Quali sono gli elementi di svolta rispetto all’ultima Biennale?
Primo di tutti uno spazio nuovo dedicato ai giovani artisti italiani, che quest’anno avranno sia la mostra di Massimiliano Gioni “La zona”, che il padiglione Venezia con la mostra della Darc. Poi il fatto che otto curatori non parteciperanno alla mostra con le loro idee semplicemente condivise da me ma con dei loro progetti precisi e liberi. Finisce un po’ l’idea del curatore onnipotente.
Lo spirito della mostra veneziana è sempre collegato all’idea di avanguardia. Come un’immensa Fiera campionaria che presenti le novità tecnologiche, così la Biennale deve rendere conto dei “progressi”, delle “scoperte” del contemporaneo. E la gente viene a Venezia per capire quanto di “sconcertante” sarà proposto rispetto al concetto di modernità. Non ritiene che questo agganciamento dell’arte al concetto positivista di scoperta, di invenzione, produca una formula stanca? Quanto il pelapatate elicoidale inciderà davvero sulla storia del mondo e quanto risulta puro elemento di spettacolo?
La mostra per me deve essere un’occasione di offrire allo spettatore un punto di vista su come gli artisti oggi tentano d’interpretare il mondo. Non credo che sconcertare sia il compito di una mostra d’arte, credo però che una mostra che abbia una sua forza debba essere un’esperienza nuova per chi la visita o almeno un occasione per poter incontrare esperienze nuove.
L’arte dello sconcerto e della sorpresa, l’arte della beffa e del gioco, che era elemento dinamico della distruzione sistematica operata dal Dadaismo rispetto all’arte del passato (e siamo quasi a cent’anni fa), domina ancora buona parte della ricerca – come reticolo sotterraneo – che poi confluisce all’appuntamento veneziano. Il conferimento dell’incarico di direzione a Francesco Bonami dimostra la scelta di una linea oltranzista, nell’ambito dell’avanguardia, una reiterazione del dominio dadaista del mondo?
Io non sono mai stato dadaista, non so cosa glielo possa far pensare. Se ha avuto l’occasione di vedere mostre da me curate può aver notato un metodo abbastanza tradizionale. La mia nomina mi pare qualcosa che ha seguito una logica professionale comune al resto del mondo ma non molto in uso in Italia.
La realtà di cui lei è esponente è molto vicina agli Stati Uniti. L’America ha fondamentalmente sottratto all’Europa anche la gestione dei linguaggi?
Io lavoro sia in Europa che negli Stati Uniti e non credo che questi ultimi abbiano sottratto la gestione dei linguaggi, caso mai hanno messo in atto un metodo più efficace, ma con molte pecche, per la diffusione e promozione dei linguaggi artistici.

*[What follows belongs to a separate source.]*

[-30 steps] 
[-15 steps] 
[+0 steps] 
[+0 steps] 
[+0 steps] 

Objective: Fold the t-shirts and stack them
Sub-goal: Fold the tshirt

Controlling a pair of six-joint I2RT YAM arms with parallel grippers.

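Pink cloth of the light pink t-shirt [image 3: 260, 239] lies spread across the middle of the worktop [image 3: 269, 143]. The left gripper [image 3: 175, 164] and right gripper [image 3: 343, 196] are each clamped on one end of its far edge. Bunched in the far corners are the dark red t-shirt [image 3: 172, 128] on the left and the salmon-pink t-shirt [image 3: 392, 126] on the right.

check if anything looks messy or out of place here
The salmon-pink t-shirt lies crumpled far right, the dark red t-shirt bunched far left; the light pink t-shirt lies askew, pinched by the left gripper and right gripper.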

Venezia, 1964. Rauschenberg. Cosa accadde esattamente?
Rauschenberg vince il Leone d’oro e scoppia il pandemonio. Se fino ad allora l’Europa aveva mantenuto il predominio culturale sull’arte contemporanea ora, con l’arrivo della pop art, questo dominio scompare; ecco che il baricentro si sposta per la prima volta tutto in America, e da questo momento in poi il dibattito non finirà più.
Sulla sua candidatura caddero anche fulmini e tuoni. Sgarbi, in sostanza, argomentò che la sua gestione avrebbe allontanato ulteriormente la pittura dall’appuntamento veneziano…

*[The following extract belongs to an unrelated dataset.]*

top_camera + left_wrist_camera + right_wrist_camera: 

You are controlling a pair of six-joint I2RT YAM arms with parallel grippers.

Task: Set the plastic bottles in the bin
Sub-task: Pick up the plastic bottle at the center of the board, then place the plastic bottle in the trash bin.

Forse non sarà presente la pittura che vorrebbe Sgarbi, ma la pittura ci sarà, e anche in modo abbastanza sostanzioso.
Ora, al Museo Correr proponete una mostra dedicata al mondo della pittura. Un percorso autonomo o il frutto di una mediazione politica?

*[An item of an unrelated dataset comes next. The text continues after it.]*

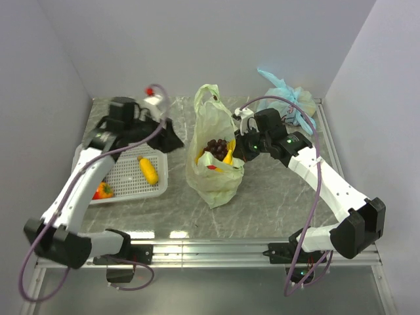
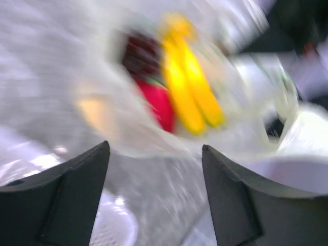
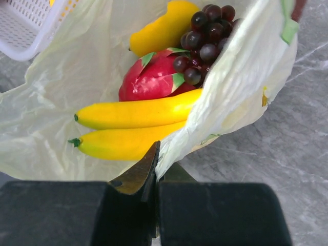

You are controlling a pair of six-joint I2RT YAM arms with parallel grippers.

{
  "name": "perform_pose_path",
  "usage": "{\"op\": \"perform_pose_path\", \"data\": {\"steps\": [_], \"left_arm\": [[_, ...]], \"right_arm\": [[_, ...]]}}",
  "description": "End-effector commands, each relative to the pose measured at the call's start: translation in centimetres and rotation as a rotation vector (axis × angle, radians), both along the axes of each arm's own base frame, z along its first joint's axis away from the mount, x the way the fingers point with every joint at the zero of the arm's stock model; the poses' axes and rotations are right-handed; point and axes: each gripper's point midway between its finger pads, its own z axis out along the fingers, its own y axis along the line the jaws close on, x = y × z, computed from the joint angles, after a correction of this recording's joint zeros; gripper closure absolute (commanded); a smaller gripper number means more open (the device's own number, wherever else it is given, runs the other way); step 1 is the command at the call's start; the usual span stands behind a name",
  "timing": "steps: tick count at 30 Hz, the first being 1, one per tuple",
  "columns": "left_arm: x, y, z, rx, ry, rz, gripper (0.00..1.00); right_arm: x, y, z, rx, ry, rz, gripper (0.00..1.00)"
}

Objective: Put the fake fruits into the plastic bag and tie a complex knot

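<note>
The pale yellow-green plastic bag stands open mid-table, one handle loop upright and loose; no knot shows. Inside lie two bananas, a pink-red dragon fruit, dark grapes and a yellow piece. My right gripper is shut on the bag's right rim; it also shows in the top view. My left gripper is left of the bag, open and empty. Its blurred view has the bag and bananas beyond the fingers.
A white basket at the left holds a yellow-orange fruit and an orange-red one; its corner shows in the right wrist view. A light blue tied bag lies at the back right. Walls close in on three sides.
</note>
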Motion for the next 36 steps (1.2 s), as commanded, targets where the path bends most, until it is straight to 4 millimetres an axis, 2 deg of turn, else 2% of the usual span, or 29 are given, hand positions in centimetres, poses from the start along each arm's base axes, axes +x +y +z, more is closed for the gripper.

Avevo già organizzato per la White Chapel di Londra “Examining Pictures” nel 1999; questa mostra al Correr è un ulteriore approfondimento di quel percorso, partendo da una data importante per la Biennale e per la pittura: il 1964, appunto.
Lei ritiene che esista davvero una frattura insanabile tra pittura ed espressioni artistiche non-pittoriche?
Non credo, video e fotografia stanno parlando di pittura sempre di più, i riferimenti alla pittura anche in espressioni artistiche non pittoriche sono sempre più frequenti.
Esistono linguaggi artistici del contemporaneo che versano in stato di crisi?
Il merletto.
Poniamo che una scuola media la chiami per una lezione sull’arte contemporanea. Lei deve sintetizzare al massimo, smussare gli angoli, creare un percorso plausibile nell’arcipelago. Quale strada proporrebbe per individuare i presupposti e delineare gli sviluppi?
Partirei dal dire che cos’è una grande mostra d’arte di gruppo e la differenza con le mostre personali o tematiche – tipo gli impressionisti -; poi spiegherei che cos’è la Biennale, e parlerei di una mostra fatta di mostre, come una bambola russa od un gioco dell’oca dove si può saltare da un punto ad un altro o tornare indietro. Infine, è importante spiegare come funziona il lavoro di un artista una volta che non è più visto individualmente ma insieme ad altri artisti, quindi a confronto con altre idee.
Il percorso di Bonami. Quali strade indicherebbe al visitatore nell’ambito della visita alla Biennale?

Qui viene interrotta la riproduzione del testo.